Your goal: The answer consists solely of the data below, reproduced exactly.

Dataset section:

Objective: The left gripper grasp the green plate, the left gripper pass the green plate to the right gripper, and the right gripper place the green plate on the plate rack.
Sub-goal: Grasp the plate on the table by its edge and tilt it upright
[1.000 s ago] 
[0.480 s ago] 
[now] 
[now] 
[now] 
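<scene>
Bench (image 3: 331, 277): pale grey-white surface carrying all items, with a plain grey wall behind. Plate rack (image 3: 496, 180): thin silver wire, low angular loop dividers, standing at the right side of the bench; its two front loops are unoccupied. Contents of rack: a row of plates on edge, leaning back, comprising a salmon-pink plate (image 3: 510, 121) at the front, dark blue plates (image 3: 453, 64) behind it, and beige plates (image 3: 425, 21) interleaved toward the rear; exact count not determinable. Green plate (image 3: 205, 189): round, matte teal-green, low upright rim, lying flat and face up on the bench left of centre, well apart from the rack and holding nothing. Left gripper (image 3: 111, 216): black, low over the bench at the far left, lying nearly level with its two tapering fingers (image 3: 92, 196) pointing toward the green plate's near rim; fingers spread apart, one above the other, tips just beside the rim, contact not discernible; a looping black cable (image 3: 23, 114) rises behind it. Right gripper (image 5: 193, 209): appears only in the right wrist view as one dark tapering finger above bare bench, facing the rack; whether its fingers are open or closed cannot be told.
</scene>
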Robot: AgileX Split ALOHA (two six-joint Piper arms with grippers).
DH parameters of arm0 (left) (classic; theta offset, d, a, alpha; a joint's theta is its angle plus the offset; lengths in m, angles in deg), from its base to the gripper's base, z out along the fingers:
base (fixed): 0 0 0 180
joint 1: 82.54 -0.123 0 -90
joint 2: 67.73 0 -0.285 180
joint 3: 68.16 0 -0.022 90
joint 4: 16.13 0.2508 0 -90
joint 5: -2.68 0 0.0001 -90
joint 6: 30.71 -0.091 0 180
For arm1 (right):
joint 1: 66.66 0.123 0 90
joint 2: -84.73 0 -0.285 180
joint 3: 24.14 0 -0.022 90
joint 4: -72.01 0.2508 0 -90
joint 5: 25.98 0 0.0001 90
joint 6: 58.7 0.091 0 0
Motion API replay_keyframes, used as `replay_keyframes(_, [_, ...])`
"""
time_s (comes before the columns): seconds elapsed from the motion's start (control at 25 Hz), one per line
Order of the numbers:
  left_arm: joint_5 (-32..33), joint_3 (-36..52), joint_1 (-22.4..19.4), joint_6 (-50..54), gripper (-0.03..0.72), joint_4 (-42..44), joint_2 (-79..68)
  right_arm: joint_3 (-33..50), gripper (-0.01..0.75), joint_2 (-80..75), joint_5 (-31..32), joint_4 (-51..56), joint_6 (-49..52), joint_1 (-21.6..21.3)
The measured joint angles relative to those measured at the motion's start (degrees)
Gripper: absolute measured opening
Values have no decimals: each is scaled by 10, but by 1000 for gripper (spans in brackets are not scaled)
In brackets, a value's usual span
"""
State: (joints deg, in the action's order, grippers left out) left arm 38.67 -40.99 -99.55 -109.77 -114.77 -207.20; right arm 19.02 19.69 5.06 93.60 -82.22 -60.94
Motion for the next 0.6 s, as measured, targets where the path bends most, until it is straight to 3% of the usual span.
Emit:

Solution for this exercise:
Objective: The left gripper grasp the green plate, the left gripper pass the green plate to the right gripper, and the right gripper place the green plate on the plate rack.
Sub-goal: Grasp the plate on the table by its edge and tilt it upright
[1.000 s ago] 
[0.480 s ago] 
[now] 
[now] 
[now] 
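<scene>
Bench (image 3: 331, 277): pale grey-white surface carrying all items, with a plain grey wall behind. Plate rack (image 3: 496, 180): thin silver wire, low angular loop dividers, standing at the right side of the bench; its two front loops are unoccupied. Contents of rack: a row of plates on edge, leaning back, comprising a salmon-pink plate (image 3: 510, 121) at the front, dark blue plates (image 3: 453, 64) behind it, and beige plates (image 3: 425, 21) interleaved toward the rear; exact count not determinable. Green plate (image 3: 205, 189): round, matte teal-green, low upright rim, lying flat and face up on the bench left of centre, well apart from the rack and holding nothing. Left gripper (image 3: 111, 216): black, low over the bench at the far left, lying nearly level with its two tapering fingers (image 3: 92, 196) pointing toward the green plate's near rim; fingers spread apart, one above the other, tips just beside the rim, contact not discernible; a looping black cable (image 3: 23, 114) rises behind it. Right gripper (image 5: 193, 209): appears only in the right wrist view as one dark tapering finger above bare bench, facing the rack; whether its fingers are open or closed cannot be told.
</scene>
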Robot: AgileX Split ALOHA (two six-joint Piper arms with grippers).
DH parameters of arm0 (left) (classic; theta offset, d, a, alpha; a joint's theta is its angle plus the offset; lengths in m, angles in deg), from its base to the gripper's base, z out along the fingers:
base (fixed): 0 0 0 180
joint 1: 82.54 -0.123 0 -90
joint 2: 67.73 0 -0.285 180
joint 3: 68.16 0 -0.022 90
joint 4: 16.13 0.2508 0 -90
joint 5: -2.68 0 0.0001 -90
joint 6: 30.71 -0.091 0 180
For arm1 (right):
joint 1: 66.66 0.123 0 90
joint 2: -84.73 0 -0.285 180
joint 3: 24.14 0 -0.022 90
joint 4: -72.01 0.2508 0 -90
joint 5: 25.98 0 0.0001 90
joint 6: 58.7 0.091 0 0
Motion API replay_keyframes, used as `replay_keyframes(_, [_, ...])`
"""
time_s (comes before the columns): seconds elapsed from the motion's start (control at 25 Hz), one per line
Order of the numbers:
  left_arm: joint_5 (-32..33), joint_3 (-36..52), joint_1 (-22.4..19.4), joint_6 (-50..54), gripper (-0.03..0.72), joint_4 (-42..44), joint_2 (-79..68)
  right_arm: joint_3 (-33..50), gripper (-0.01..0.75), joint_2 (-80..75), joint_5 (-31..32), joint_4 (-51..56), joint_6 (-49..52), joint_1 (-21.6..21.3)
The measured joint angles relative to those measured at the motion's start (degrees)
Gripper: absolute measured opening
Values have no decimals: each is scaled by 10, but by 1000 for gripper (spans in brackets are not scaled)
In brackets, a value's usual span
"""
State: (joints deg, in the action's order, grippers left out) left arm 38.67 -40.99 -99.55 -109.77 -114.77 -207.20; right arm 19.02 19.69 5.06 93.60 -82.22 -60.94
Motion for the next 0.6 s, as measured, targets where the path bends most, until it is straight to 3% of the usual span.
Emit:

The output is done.